The Tears That Come With Working and Mothering
There’s a particular kind of tears that come when you’re working with a baby. Not the dramatic kind. The quieter kind that arrive when you realise how much you’re trying to hold together at once.
I’ve long been inspired by Katherine Ryan. Her podcast, Telling Everybody Everything, is an honest and often very funny portrait of life as a working mother. Her job may not be ordinary, but her experience feels incredibly familiar: a millennial mum deeply committed to her children, ambitious about her career, and often caught somewhere in between the two.
Comedian Katherine Ryan, whose podcast Telling Everybody Everything captures the messy, funny and often exhausting reality of working motherhood.
In one episode, she shares a story about missing a flight while travelling with her baby — and the tears that followed. Not because of the flight itself, but because she knew exactly what the next few days would look like.
She had caught a virus from her children.
She still had to breastfeed and comfort a baby on an eleven-hour flight.
She would land and go straight into work.
She knew she wouldn’t sleep properly.
She knew she wouldn’t really recover.
And she knew there wasn’t really another option.
That feeling is so familiar. The frustration of knowing you need rest, but you also have to work. Of being unwell while still caring for your children. Of recognising that the combination of responsibilities simply asks more of you than feels reasonable.
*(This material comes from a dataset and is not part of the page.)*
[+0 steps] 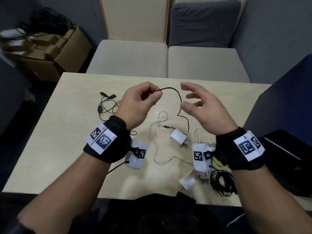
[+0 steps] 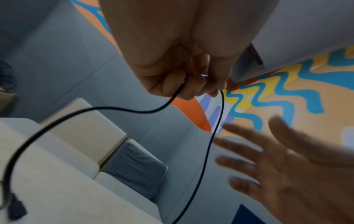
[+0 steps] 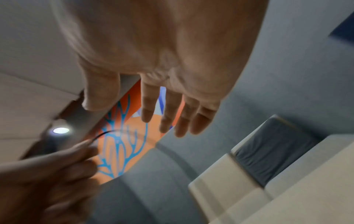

I’ve felt that exact mix of exhaustion and anger, the quiet sense that it’s all just a bit too much.
Hearing Katherine articulate that reality so clearly is oddly comforting. It reminds you that this tension isn’t personal failure. It’s something many working mothers experience, in every line of work — even show business.
And sometimes the tears are simply the body acknowledging how much you’re carrying.
If you’re navigating work and motherhood, I can’t recommend Telling Everybody Everything enough. Katherine Ryan has a rare ability to name the moments many of us recognise but rarely describe.